Not every audit finds critical bugs. Some audits confirm the code is solid — and that confirmation has value. When RedVolt analyzes over 100 potential risk areas and systematically eliminates each one with mathematical proof, that is a stronger statement than "no findings."

Protocol teams get:

  • A verified map of the access control model
  • Proof that math libraries prevent edge-case exploits
  • Confirmation that oracle fallback logic handles degraded states
  • Evidence that reentrancy protections cover cross-function paths

Context Understanding Separates Scanners from Auditors

The fundamental question for AI security auditing is no longer "can it find bugs?" It is: can it understand context?
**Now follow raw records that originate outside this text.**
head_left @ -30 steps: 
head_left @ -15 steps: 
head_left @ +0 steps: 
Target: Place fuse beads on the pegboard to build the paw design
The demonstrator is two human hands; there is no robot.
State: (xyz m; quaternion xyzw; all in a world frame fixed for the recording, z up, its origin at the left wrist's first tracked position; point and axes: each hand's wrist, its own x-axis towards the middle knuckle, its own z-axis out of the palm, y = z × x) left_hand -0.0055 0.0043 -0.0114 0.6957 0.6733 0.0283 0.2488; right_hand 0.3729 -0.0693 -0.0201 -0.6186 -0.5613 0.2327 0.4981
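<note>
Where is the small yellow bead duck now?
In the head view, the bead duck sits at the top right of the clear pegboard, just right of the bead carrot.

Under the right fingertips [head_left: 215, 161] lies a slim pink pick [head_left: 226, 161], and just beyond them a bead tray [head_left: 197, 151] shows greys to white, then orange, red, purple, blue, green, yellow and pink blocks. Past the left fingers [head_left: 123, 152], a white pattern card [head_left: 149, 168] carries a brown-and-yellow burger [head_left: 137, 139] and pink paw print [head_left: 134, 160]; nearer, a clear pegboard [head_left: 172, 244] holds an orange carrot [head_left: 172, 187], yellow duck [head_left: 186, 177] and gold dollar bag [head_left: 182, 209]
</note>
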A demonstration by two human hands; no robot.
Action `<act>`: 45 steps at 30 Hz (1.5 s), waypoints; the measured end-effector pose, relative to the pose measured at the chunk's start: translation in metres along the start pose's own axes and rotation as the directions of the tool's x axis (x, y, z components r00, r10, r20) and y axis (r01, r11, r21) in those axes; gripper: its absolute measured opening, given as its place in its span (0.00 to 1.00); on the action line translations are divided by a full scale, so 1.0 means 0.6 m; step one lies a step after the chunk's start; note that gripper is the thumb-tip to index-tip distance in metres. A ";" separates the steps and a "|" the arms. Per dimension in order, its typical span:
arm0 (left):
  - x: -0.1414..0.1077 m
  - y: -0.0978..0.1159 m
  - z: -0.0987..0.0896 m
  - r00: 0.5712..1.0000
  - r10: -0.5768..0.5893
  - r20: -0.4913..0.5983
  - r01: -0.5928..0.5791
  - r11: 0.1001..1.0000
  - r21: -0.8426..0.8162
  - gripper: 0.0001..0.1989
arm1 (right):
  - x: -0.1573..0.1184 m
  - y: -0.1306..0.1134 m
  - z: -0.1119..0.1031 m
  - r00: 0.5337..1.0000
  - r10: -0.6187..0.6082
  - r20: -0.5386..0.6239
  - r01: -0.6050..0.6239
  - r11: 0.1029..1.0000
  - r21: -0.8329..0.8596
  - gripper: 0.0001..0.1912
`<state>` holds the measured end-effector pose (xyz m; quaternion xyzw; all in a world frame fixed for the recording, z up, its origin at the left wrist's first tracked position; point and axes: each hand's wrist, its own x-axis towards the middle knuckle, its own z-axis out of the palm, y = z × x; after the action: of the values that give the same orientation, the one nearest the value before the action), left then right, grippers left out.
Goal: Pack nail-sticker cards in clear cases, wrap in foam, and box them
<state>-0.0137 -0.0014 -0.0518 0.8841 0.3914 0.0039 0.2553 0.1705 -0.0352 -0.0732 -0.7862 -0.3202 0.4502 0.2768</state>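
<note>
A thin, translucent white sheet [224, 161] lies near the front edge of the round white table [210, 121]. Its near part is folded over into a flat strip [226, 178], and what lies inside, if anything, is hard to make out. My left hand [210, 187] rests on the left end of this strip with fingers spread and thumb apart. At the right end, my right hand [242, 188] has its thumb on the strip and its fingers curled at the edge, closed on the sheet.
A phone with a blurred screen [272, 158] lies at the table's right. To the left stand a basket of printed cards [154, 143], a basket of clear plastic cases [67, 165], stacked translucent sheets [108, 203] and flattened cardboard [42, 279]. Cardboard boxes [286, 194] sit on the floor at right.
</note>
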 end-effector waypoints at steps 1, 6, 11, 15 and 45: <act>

  • Can it read a trusted roles table and correctly exclude admin-only findings?
  • Can it verify that mulDivUp prevents zero-rounding instead of just flagging "potential rounding issue"?
  • Can it generate a Foundry PoC that proves an attack path is blocked?
  • Can it distinguish between a known issue and a novel vulnerability?

V12's Critical finding required a compromised Timelock to exploit. RedVolt identified the same pattern but correctly classified it as a trusted-role issue. That distinction — between code that could be exploited by an admin and code that can be exploited by an attacker — is what separates a vulnerability scanner from a security auditor.

Audit Performance

RedVolt completed the full analysis in 3.3 hours with zero human intervention — compilation, static analysis, AI-powered vulnerability hunting, PoC generation, and report synthesis. The engine produced a 48-page PDF report with severity-calibrated findings and verified PoCs.

💡Our Commitment

We audit against real protocols in live competitions. We verify every finding with PoCs. We publish the results. That is what accountability looks like.